Because nonprofit corporations are often exempt from many forms of taxation, including income, property, and sales taxes, the haven state may need to impose special fees and taxes on religious and other nonprofit corporations to pay for this specialized system of law. Nonprofit and religious corporations that benefit from the haven state’s protections will be willing to pay into the system in exchange for the corresponding legal and judicial benefits they receive. The law—even the state constitution—should contain protections so that the fee system never becomes oppressive. The system should never become a tool wielded by state legislators or bureaucrats to punish or exact concessions from religious corporations organized in the state. At the same time, the fee system should provide a net benefit to the state, with excess fees dedicated to and earmarked for traditional charitable purposes such as education and care of the poor.

First Amendment-inflected Internal Affairs Doctrine

The haven state should codify the internal affairs doctrine by statute. But the law as codified should be the inverse of the state laws discussed above.
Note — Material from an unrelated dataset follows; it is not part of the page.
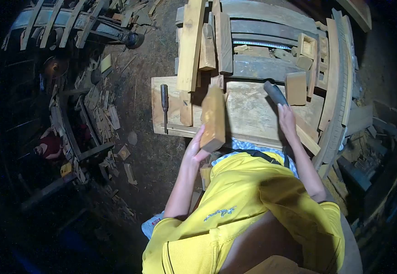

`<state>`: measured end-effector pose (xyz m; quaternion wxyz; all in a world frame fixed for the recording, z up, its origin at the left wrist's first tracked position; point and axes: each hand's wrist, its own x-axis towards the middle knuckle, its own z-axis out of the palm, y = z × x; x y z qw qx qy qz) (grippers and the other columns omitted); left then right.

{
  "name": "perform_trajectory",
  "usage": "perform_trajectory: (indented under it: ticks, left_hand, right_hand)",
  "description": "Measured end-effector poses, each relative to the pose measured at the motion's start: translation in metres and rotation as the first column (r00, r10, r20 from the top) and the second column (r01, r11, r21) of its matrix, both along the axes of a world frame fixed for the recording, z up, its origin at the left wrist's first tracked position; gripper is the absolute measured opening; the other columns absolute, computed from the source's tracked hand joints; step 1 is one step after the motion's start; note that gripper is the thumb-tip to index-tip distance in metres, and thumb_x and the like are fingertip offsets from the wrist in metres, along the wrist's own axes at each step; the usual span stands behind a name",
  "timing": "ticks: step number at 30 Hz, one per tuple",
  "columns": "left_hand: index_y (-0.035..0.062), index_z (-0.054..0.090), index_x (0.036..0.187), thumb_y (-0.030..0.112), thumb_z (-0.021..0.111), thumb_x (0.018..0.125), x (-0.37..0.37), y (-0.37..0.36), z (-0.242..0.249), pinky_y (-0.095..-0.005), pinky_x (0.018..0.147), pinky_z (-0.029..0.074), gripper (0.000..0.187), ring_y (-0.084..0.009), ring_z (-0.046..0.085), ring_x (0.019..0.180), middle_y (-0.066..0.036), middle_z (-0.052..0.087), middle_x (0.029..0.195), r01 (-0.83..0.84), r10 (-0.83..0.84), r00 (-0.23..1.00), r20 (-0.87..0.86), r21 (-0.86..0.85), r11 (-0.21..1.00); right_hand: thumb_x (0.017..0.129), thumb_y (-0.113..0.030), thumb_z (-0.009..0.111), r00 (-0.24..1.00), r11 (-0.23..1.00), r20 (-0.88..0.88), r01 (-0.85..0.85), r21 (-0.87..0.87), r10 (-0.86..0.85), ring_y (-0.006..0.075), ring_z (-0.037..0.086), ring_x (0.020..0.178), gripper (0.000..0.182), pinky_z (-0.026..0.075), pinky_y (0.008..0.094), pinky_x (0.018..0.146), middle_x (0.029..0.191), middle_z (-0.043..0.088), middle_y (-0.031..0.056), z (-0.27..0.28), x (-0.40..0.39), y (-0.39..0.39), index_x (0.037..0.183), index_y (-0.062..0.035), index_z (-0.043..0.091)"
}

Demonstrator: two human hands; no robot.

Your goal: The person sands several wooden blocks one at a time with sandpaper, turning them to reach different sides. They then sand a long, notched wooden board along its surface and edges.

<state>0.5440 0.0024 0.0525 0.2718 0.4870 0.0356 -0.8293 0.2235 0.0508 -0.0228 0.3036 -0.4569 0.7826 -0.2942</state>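
Note:
My left hand [194, 148] is closed around the lower end of a wooden block [214, 119], which is raised and tilted away from me above the workbench board [253, 107]. My right hand [287, 119] grips a dark grey, rounded bar-like tool [275, 94] near its lower end; its exact kind does not show. Left of the block, a chisel [164, 102] with a dark handle lies on the board. A long pale plank [191, 45] and shorter wood pieces [224, 43] lie beyond the block. Beside the grey tool stands another wood block [296, 88].
Slatted boards [271, 27] form the far part of the bench. A small hollowed wooden box [306, 48] sits at its right, near long edge strips [337, 73]. Wood scraps [111, 118] litter the floor at left. Another person [51, 146] is at the far left.

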Motion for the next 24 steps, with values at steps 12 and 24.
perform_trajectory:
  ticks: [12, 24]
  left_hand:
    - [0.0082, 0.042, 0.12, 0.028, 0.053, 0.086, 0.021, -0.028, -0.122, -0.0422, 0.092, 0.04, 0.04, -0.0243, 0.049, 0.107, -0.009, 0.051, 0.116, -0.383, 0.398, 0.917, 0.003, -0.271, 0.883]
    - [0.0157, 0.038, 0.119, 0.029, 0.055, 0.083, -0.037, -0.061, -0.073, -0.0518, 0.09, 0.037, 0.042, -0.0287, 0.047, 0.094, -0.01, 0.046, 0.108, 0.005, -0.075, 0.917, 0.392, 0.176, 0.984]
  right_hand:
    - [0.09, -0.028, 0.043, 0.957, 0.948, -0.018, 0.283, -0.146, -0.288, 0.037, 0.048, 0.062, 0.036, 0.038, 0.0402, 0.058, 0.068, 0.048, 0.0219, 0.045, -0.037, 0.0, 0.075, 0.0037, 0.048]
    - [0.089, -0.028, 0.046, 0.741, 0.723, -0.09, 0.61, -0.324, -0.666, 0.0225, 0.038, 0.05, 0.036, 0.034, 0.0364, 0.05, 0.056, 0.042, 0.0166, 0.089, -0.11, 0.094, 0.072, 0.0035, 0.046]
Thus, the haven state should require application of its own law whenever a religious corporation’s internal affairs are at issue, even if the dispute is pending in a foreign jurisdiction (i.e., another state court). The foreign jurisdiction would be bound to respect this choice-of-law rule because the Full Faith and Credit Clause of the U.S. Constitution “commands” that the haven state’s law be applied except in “rare circumstance[s].”

The haven state’s law should also robustly protect the autonomy of the religious corporations incorporated there, securing their right to regulate their internal affairs and prescribe their own rules for internal governance. To enact such protection, the haven state need not tread new ground. The First Amendment already protects a religious institution’s ability to organize and govern itself in accordance with its own doctrine, values, and polity. The haven state’s law need only draw upon and explicitly codify these constitutional principles. 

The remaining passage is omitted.